Strengths, limitations, and practical recommendations
The first strength of this study is that the quasi-experimental study was used to investigate the effectiveness of robotic fall prevention program in a real-life environment. The second strength is the 100% follow-up rate of all participants in both intervention and control groups. Thus, we can ensure the power of statistics at 0.80. The third strength is that the validated and reliable measurement tools on balance were used in this study.41,42,45,52 And the fourth strength is that the education videos were chosen from trustable sources: exercise videos27,28 from the Ministry of Public Health, and fall prevention videos from educational institutions.30–33
However, some limitations existed in this study. First was the limitation of time. As fall incidence was found only 0.3–1.6 falls/year/person,12 further study is recommended to take a longer period of time. Second, hardware components such as a small screen or low volume speaker was considered as a limitation. The future software and hardware developed for elderly should be more user-friendly by providing a wider screen on the robot, television screen connection, louder voice adjustable, and having a hearing equipment connection.

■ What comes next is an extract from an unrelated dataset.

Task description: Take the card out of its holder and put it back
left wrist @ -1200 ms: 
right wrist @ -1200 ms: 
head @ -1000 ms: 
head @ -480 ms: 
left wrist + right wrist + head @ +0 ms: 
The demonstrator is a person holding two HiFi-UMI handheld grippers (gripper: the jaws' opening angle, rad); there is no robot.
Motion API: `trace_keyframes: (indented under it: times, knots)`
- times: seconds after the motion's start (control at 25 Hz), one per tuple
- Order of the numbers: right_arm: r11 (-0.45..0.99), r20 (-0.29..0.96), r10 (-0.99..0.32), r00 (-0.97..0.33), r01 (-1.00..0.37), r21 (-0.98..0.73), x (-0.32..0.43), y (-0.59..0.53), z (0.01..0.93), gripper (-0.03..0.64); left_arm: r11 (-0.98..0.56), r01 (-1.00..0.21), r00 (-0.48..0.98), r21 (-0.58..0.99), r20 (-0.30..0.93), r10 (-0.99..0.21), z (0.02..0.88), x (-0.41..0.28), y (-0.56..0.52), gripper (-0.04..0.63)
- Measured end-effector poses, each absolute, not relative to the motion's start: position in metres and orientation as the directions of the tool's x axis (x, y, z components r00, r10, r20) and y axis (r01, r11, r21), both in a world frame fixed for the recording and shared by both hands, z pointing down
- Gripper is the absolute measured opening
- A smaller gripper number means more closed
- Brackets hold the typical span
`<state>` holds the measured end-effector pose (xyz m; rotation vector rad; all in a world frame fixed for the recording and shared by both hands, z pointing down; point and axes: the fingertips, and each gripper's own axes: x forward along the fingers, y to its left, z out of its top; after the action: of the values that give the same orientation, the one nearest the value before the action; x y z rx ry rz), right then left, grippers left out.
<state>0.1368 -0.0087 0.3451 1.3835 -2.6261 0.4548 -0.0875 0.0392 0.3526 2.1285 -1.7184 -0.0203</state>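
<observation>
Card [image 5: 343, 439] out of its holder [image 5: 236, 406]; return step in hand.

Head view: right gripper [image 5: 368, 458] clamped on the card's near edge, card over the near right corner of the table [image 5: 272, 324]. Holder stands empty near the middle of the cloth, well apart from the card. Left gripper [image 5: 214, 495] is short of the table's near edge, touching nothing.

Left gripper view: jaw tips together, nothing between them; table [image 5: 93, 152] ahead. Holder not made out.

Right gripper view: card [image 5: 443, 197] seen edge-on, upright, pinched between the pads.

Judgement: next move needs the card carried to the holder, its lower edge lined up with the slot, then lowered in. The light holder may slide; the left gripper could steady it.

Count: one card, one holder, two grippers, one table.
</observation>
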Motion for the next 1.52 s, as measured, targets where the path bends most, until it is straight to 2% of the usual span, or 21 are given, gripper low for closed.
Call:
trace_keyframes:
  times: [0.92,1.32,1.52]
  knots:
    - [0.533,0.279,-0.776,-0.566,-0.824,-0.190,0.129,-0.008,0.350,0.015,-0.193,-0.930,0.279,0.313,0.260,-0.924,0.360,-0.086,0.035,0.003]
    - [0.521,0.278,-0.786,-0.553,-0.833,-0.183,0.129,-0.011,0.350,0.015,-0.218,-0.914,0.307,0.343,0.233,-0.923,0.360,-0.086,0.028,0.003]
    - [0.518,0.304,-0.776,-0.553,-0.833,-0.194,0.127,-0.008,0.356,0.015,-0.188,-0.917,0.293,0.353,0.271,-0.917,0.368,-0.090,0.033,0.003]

As a practical recommendation, a technology designed for the elderly should be considered with the behavior of the user in mind. The elderly switches off and unplug the robot when they do not use it. Thus, chargeable robot or embedded battery should be considered to ensure all-time functioning of the robot. Moreover, Thai elderly are not familiar with using new technologies. Thus, adoption of this program should come together with three components: robot-installed fall prevention program, fall prevention handbook, and coaching session from trained staff or caregiver.
This study provides an alternative delivering model of fall prevention intervention by using the robot. This innovation is in correspondence with a future trend of shrinkage of child population and increase of the elderly globally.53 Innovation-assisted elderly is more important in the future.
The robotic fall prevention program, which composed of a small robot-installed fall prevention software together with personal coaching and fall prevention handbook, can increase knowledge on fall prevention, promote exercises, and improve balance among physically active elderly who is at risk of fall, residing in senior housings.
This study was funded by the Thailand Research Fund and Scholarship from the Graduate School, Chulalongkorn University to commemorate the 72nd Anniversary of His Majesty King Bhumibol Adulyadej and the 90th Anniversary Chulalongkorn University (Ratchadaphiseksomphot Endowment Fund).
The authors report no conflicts of interest in this work.